[Start of Attachment]

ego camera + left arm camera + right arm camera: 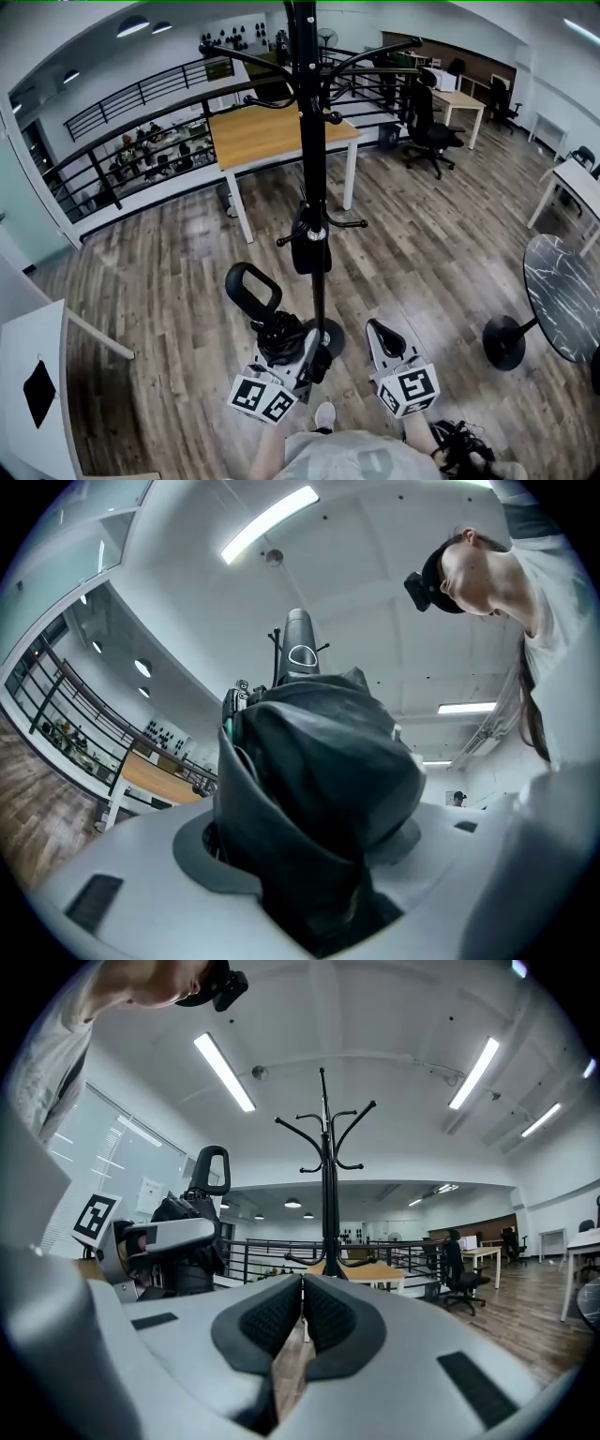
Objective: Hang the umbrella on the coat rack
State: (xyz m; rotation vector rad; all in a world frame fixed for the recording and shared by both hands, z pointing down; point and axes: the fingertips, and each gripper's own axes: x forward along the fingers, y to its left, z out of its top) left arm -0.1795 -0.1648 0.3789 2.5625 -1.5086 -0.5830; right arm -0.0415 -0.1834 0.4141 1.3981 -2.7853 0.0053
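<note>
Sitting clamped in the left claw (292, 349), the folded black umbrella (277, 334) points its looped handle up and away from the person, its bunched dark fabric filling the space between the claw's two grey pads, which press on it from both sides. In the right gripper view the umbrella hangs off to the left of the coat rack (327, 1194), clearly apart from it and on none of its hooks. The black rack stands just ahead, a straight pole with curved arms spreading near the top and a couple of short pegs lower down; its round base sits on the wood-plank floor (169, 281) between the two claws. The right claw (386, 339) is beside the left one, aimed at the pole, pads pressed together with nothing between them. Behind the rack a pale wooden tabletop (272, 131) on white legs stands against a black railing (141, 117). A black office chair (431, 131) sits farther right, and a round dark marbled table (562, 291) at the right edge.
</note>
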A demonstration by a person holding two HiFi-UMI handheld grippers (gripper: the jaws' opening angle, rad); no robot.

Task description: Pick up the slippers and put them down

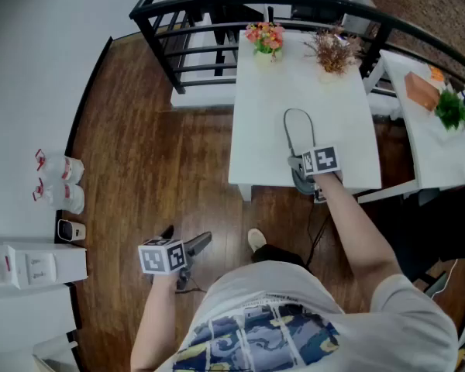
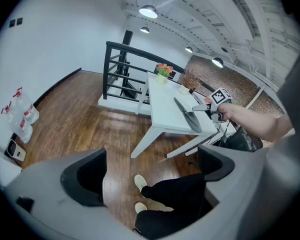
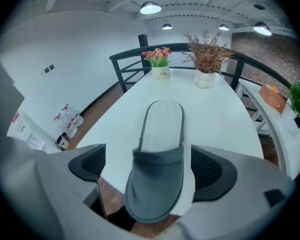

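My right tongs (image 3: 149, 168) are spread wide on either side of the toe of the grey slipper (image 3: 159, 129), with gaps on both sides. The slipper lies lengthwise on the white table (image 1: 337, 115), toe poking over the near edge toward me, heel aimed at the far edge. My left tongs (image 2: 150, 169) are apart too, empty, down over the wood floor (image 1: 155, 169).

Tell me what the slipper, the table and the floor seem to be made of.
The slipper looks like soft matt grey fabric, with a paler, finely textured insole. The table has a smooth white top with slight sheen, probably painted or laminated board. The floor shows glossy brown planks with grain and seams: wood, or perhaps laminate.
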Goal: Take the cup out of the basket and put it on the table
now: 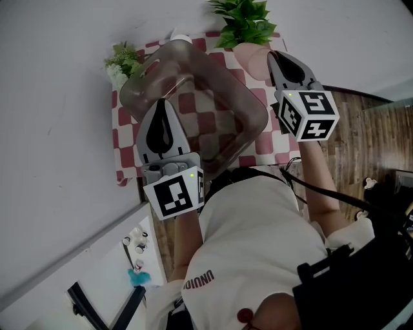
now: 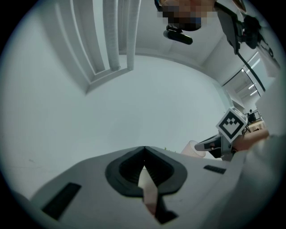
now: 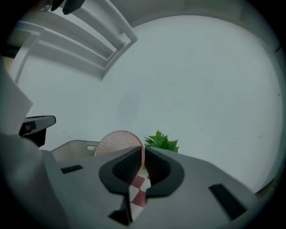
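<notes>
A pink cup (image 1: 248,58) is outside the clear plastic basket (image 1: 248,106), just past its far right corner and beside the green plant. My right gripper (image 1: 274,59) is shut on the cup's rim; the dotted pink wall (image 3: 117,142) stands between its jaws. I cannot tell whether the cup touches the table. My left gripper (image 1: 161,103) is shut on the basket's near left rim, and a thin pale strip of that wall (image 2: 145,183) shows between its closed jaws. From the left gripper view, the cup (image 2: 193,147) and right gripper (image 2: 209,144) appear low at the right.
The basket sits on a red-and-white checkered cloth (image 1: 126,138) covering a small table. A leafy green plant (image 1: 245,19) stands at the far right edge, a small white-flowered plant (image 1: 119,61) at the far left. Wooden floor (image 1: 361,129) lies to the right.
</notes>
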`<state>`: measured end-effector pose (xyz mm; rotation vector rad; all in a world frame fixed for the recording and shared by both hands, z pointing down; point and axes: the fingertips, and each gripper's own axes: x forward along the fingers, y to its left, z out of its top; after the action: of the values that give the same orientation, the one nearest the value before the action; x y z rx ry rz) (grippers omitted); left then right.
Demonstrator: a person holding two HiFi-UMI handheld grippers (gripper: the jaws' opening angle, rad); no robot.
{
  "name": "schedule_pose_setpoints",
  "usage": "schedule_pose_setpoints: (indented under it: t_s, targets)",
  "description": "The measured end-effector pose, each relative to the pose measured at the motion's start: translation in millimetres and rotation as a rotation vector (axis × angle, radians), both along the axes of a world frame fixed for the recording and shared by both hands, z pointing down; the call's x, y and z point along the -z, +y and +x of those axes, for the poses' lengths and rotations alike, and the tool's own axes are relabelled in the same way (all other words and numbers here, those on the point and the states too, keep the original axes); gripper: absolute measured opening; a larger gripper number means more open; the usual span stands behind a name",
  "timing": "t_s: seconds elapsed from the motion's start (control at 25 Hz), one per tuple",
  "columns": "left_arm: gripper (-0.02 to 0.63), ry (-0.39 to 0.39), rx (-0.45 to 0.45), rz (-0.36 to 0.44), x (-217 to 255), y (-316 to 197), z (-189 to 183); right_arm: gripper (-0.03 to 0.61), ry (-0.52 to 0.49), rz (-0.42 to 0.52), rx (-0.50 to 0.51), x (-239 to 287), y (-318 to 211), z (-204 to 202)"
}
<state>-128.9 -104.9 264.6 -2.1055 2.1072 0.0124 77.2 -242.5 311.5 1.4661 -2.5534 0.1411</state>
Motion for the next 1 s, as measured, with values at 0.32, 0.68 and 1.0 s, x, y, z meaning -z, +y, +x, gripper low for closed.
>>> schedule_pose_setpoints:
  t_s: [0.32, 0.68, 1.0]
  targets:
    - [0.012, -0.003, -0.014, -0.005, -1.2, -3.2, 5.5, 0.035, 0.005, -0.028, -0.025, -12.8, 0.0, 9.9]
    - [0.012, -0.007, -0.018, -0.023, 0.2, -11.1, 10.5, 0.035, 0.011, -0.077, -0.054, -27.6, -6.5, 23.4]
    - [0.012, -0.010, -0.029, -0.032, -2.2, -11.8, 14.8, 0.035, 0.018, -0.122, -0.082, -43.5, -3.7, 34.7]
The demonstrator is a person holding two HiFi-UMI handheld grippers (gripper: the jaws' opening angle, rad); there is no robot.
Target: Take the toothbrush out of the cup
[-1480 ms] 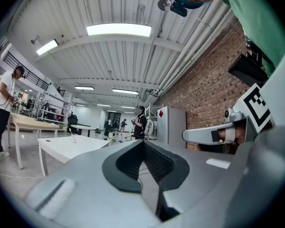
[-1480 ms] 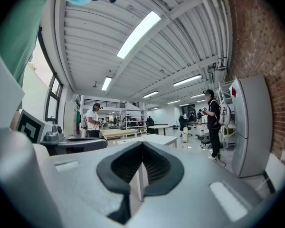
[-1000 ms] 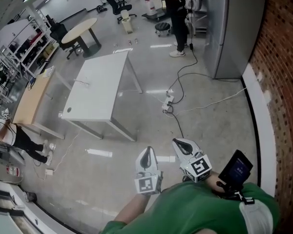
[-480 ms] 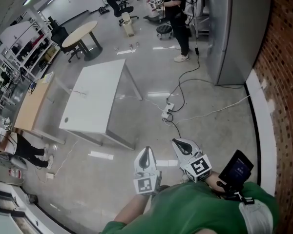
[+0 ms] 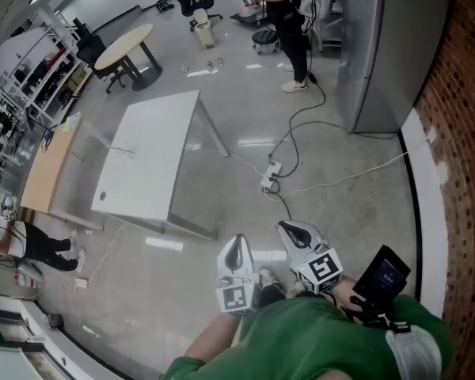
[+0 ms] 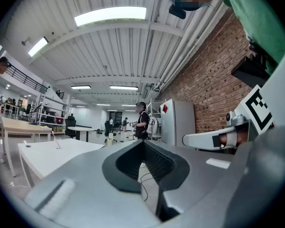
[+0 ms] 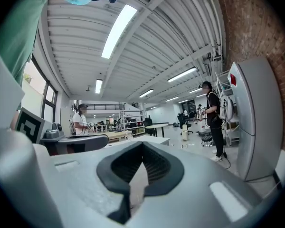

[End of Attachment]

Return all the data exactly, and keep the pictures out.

ego camera + left arm camera + right arm camera: 
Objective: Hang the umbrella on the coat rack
State: (xyz m; rotation vector rad; all in a world frame fixed for the recording and shared by both hands, z pointing down; point and axes: the fingertips, and each gripper's own axes: x forward along the fingers, y to its left, z out of its top) left arm -0.1795 -0.1648 0.3789 2.5625 -1.5086 -0.5830; right arm -0.0415 -0.1834 0.4141 1.3981 -2.7853 0.0053
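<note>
Sitting clamped in the left claw (292, 349), the folded black umbrella (277, 334) points its looped handle up and away from the person, its bunched dark fabric filling the space between the claw's two grey pads, which press on it from both sides. In the right gripper view the umbrella hangs off to the left of the coat rack (327, 1194), clearly apart from it and on none of its hooks. The black rack stands just ahead, a straight pole with curved arms spreading near the top and a couple of short pegs lower down; its round base sits on the wood-plank floor (169, 281) between the two claws. The right claw (386, 339) is beside the left one, aimed at the pole, pads pressed together with nothing between them. Behind the rack a pale wooden tabletop (272, 131) on white legs stands against a black railing (141, 117). A black office chair (431, 131) sits farther right, and a round dark marbled table (562, 291) at the right edge.
</note>
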A demonstration by a person holding two HiFi-UMI handheld grippers (gripper: the jaws' opening angle, rad); no robot.

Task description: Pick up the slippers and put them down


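My right tongs (image 3: 149, 168) are spread wide on either side of the toe of the grey slipper (image 3: 159, 129), with gaps on both sides. The slipper lies lengthwise on the white table (image 1: 337, 115), toe poking over the near edge toward me, heel aimed at the far edge. My left tongs (image 2: 150, 169) are apart too, empty, down over the wood floor (image 1: 155, 169).

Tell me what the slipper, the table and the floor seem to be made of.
The slipper looks like soft matt grey fabric, with a paler, finely textured insole. The table has a smooth white top with slight sheen, probably painted or laminated board. The floor shows glossy brown planks with grain and seams: wood, or perhaps laminate.
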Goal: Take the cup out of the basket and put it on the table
now: 
now: 
now: 
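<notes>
A pink cup (image 1: 248,58) is outside the clear plastic basket (image 1: 248,106), just past its far right corner and beside the green plant. My right gripper (image 1: 274,59) is shut on the cup's rim; the dotted pink wall (image 3: 117,142) stands between its jaws. I cannot tell whether the cup touches the table. My left gripper (image 1: 161,103) is shut on the basket's near left rim, and a thin pale strip of that wall (image 2: 145,183) shows between its closed jaws. From the left gripper view, the cup (image 2: 193,147) and right gripper (image 2: 209,144) appear low at the right.
The basket sits on a red-and-white checkered cloth (image 1: 126,138) covering a small table. A leafy green plant (image 1: 245,19) stands at the far right edge, a small white-flowered plant (image 1: 119,61) at the far left. Wooden floor (image 1: 361,129) lies to the right.
</notes>
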`<state>`: measured end-effector pose (xyz mm; rotation vector rad; all in a world frame fixed for the recording and shared by both hands, z pointing down; point and axes: the fingertips, and each gripper's own axes: x forward along the fingers, y to its left, z out of its top; after the action: of the values that give the same orientation, the one nearest the value before the action; x y z rx ry rz) (grippers omitted); left then right.
Demonstrator: a person holding two HiFi-UMI handheld grippers (gripper: the jaws' opening angle, rad); no robot.
{
  "name": "schedule_pose_setpoints",
  "usage": "schedule_pose_setpoints: (indented under it: t_s, targets)",
  "description": "The measured end-effector pose, each relative to the pose measured at the motion's start: translation in millimetres and rotation as a rotation vector (axis × angle, radians), both along the axes of a world frame fixed for the recording and shared by both hands, z pointing down; the call's x, y and z point along the -z, +y and +x of those axes, for the poses' lengths and rotations alike, and the tool's own axes are relabelled in the same way (all other words and numbers here, those on the point and the states too, keep the original axes); gripper: absolute measured opening; a larger gripper number means more open; the usual span stands behind a name",
  "timing": "t_s: seconds elapsed from the motion's start (control at 25 Hz), one per tuple",
  "columns": "left_arm: gripper (-0.02 to 0.63), ry (-0.39 to 0.39), rx (-0.45 to 0.45), rz (-0.36 to 0.44), x (-217 to 255), y (-316 to 197), z (-189 to 183); right_arm: gripper (-0.03 to 0.61), ry (-0.52 to 0.49), rz (-0.42 to 0.52), rx (-0.50 to 0.51), x (-239 to 287), y (-318 to 211), z (-204 to 202)"
}
<state>-128.9 -104.9 264.6 -2.1055 2.1072 0.0124 77.2 -242.5 311.5 1.4661 -2.5534 0.1411</state>
Motion for the next 1 s, as measured, with values at 0.32, 0.68 and 1.0 s, x, y, z meaning -z, +y, +x, gripper low for closed.
>>> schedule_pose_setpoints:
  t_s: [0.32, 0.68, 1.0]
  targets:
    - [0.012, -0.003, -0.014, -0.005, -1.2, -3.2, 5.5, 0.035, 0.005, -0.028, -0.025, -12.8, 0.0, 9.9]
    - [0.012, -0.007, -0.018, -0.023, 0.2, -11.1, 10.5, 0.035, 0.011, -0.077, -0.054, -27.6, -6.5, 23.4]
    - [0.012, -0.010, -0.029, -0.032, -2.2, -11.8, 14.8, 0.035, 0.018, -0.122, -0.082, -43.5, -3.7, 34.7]
The demonstrator is a person holding two HiFi-UMI handheld grippers (gripper: the jaws' opening angle, rad); there is no robot.
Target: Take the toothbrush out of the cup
[-1480 ms] 
[-1480 ms] 
[-1000 ms] 
[-480 ms] 
[+0 ms] 
[+0 ms] 
[+0 ms] 

The given output is complete.